EXERCISE DIRECTIONS: When counting, include every line of the data that holds "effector", then state the total alone.
START DATA EXTRACT
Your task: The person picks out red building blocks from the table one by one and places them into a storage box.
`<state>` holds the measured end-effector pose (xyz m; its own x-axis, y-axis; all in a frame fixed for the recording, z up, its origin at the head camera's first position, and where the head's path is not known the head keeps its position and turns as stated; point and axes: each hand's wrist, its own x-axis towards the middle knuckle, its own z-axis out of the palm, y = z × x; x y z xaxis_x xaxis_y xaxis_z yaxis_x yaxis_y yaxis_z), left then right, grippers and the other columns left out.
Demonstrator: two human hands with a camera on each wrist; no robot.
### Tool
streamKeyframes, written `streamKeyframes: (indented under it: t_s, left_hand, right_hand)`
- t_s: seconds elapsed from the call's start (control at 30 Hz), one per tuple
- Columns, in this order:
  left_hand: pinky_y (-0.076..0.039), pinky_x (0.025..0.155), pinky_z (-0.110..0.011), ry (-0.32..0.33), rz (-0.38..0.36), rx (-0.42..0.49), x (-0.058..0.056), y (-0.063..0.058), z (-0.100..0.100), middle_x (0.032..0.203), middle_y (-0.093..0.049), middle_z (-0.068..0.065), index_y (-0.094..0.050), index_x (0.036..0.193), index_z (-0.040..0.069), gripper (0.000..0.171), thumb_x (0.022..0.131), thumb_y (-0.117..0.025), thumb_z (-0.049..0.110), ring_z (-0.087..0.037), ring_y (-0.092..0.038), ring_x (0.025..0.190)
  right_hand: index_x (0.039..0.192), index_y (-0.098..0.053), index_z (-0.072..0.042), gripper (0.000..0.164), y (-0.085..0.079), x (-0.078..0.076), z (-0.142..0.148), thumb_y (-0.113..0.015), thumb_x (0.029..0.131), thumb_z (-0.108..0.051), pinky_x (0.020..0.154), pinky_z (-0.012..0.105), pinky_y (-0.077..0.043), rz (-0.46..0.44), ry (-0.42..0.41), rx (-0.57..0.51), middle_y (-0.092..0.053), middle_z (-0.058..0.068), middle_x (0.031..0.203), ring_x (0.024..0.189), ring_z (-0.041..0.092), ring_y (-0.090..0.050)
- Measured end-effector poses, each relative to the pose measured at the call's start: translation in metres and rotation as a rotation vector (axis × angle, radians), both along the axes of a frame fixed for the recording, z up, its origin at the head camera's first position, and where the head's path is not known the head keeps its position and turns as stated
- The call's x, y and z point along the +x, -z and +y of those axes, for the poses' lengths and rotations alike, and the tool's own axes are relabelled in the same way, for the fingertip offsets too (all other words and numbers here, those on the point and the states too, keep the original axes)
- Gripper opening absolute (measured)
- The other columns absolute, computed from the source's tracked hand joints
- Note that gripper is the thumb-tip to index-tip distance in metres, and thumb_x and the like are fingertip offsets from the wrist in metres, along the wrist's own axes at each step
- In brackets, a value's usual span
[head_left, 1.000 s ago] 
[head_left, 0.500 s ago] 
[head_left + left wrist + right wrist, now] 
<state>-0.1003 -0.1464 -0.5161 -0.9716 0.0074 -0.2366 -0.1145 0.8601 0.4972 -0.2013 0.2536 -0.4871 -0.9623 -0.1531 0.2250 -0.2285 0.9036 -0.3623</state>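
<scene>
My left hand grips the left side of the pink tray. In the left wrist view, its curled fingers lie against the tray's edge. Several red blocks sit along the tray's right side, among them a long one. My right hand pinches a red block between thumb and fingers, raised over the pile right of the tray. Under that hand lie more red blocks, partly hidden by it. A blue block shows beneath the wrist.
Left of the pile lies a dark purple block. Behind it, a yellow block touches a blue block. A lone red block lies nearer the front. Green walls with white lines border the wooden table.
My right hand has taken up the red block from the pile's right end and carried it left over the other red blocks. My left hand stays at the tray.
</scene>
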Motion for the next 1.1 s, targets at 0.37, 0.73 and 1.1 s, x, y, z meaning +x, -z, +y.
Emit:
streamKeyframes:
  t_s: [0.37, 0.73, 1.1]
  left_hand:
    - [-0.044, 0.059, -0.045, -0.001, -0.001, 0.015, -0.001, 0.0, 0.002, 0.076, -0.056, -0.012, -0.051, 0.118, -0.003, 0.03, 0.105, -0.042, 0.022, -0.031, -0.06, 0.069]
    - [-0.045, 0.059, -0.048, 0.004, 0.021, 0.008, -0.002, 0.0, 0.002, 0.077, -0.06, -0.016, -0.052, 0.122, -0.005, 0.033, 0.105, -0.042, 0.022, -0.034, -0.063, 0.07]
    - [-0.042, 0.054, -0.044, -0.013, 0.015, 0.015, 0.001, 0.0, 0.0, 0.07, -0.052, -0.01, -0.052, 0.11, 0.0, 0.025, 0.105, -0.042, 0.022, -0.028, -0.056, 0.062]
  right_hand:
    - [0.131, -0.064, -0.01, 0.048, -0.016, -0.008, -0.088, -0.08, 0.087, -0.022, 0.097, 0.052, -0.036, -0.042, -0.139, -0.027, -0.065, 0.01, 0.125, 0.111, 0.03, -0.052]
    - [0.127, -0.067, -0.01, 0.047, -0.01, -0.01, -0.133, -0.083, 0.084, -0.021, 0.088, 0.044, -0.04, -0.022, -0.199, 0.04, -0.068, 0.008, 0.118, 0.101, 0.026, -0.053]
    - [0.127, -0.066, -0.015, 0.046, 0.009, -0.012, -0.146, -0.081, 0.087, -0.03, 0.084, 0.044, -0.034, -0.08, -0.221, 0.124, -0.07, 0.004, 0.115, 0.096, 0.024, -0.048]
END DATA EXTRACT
SOLVED EXERCISE: 2